TASK
Could you retype exactly the lines below between the one holding "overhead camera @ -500" and the one holding "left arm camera", inclusive, leaving out any pictures?

INFORMATION PROVIDED
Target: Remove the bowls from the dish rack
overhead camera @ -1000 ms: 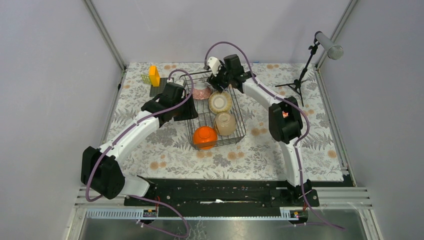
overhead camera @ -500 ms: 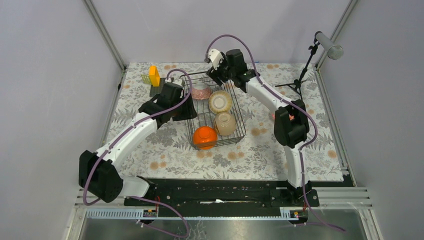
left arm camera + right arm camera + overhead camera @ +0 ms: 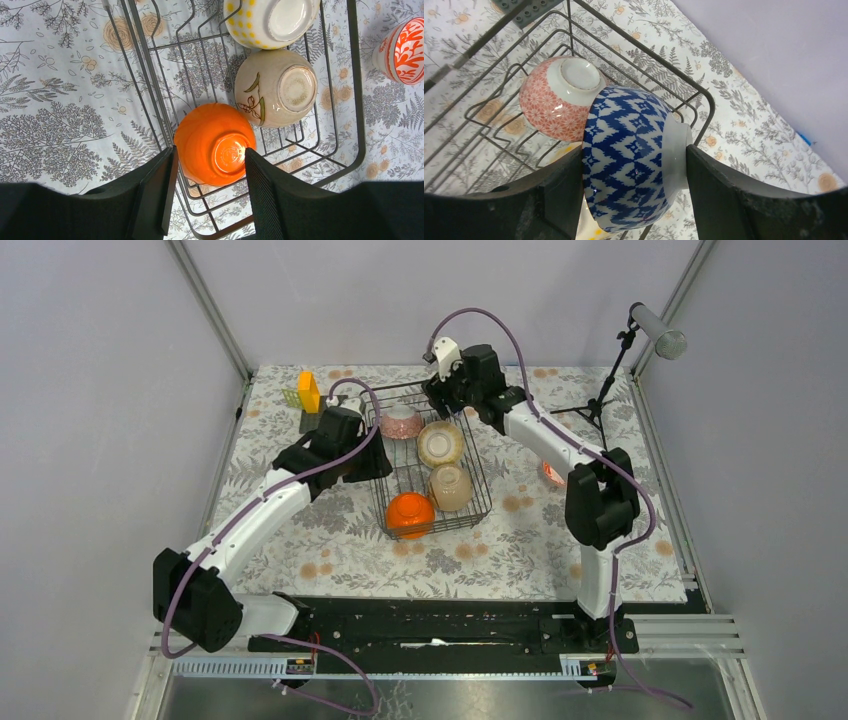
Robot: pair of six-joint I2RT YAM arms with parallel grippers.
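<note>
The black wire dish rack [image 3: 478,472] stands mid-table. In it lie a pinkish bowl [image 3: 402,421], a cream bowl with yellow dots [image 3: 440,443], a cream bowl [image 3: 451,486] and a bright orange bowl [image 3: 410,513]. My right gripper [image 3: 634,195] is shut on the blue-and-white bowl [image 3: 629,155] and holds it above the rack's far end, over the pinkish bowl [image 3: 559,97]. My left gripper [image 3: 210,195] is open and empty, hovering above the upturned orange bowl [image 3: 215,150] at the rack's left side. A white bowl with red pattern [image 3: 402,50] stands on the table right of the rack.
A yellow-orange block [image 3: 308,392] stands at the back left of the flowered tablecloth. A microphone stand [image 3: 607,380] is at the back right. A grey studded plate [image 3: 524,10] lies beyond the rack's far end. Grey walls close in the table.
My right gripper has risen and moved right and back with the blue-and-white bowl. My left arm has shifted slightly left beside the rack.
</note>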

EXERCISE RESPONSE
overhead camera @ -500 ms: 
left arm camera + right arm camera + overhead camera @ +0 ms: 

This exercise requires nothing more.